> [MATERIAL PROVIDED]:
──────────────────────────────

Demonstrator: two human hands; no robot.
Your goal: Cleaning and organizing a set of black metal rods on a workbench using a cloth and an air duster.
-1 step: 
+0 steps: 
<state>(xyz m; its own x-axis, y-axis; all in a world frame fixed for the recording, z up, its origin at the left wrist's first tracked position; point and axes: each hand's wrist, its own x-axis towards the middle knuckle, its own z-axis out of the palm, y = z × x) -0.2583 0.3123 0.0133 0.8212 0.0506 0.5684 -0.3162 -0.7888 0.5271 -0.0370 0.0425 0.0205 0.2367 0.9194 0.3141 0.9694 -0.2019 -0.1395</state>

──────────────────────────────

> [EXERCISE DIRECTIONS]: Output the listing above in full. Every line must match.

> [WRITTEN SOLUTION]:
Demonstrator: two human hands; no robot.
Your goal: Cleaning and organizing a set of black metal rods on a workbench using a cloth and an air duster.
-1 step: 
+0 steps: 
<state>(xyz m; its own x-axis, y-axis; all in a world frame fixed for the recording, z up, its origin at the left wrist's first tracked position; point and axes: each hand's wrist, its own x-axis towards the middle knuckle, its own z-axis out of the palm, y = z × x) -0.2583 0.3123 0.0133 0.8212 0.0506 0.5684 -0.3162 -0.7888 0.5271 -0.0370 0.0425 0.0205 0.2367 0.9194 0.3141 0.9694 -0.2019 -0.1395</state>

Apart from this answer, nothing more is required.